Try it: In the listing below, look for "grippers" and copy every line that has it.

Data provided:
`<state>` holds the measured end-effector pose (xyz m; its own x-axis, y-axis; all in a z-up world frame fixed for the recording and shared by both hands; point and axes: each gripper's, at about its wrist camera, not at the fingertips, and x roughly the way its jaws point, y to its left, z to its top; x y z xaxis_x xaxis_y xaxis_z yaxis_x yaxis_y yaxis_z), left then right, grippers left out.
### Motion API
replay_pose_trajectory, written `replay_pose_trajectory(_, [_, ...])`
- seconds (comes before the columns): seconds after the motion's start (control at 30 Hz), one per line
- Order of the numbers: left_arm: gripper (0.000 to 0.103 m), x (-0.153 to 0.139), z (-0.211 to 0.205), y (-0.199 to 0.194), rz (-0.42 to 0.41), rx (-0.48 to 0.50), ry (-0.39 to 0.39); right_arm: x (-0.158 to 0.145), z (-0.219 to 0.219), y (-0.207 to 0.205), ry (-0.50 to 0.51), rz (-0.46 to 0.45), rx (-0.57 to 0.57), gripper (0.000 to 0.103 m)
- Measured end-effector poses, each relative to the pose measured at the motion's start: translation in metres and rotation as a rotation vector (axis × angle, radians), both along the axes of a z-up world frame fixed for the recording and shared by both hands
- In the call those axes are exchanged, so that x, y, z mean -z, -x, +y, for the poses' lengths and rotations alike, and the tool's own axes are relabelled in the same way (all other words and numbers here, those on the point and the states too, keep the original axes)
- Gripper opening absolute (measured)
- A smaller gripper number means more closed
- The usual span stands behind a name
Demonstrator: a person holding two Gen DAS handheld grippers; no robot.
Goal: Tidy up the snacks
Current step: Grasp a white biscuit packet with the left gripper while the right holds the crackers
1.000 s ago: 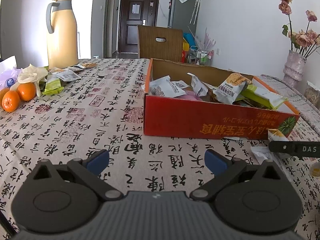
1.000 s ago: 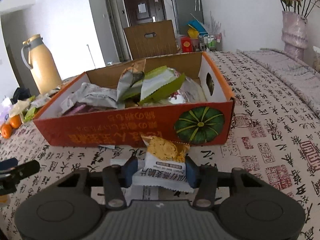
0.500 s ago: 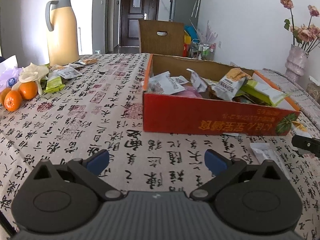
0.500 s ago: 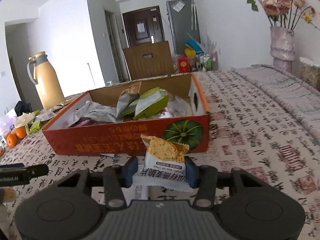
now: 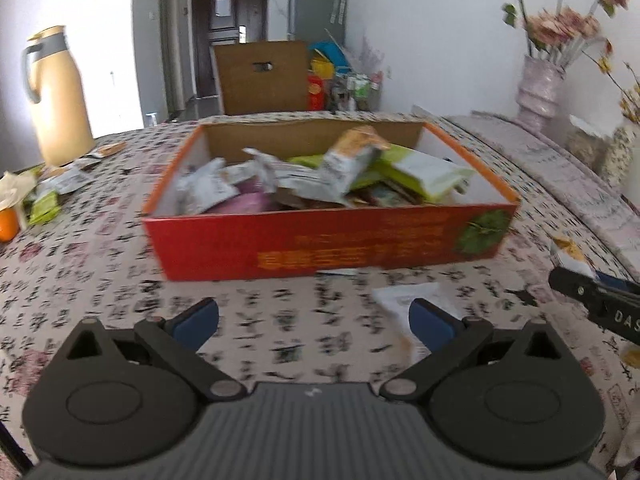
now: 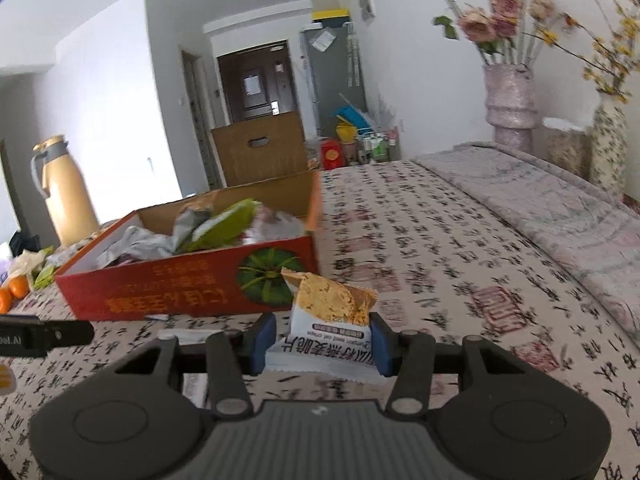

Your response:
`<state>` holds the measured end-effector pose (xyz m; its own x-axis, y-axis; all in a z-up world frame fixed for the recording and shared by both hands; point and axes: each gripper's, at about its wrist camera, not at the fingertips, and x roughly the way its jaws point, y to its left, z to its top; x y z xaxis_x xaxis_y xaxis_z yaxis_x yaxis_y yaxis_z), left then right, grippers left out.
Demonstrator: a person holding two Gen DAS handheld grippers; no robot.

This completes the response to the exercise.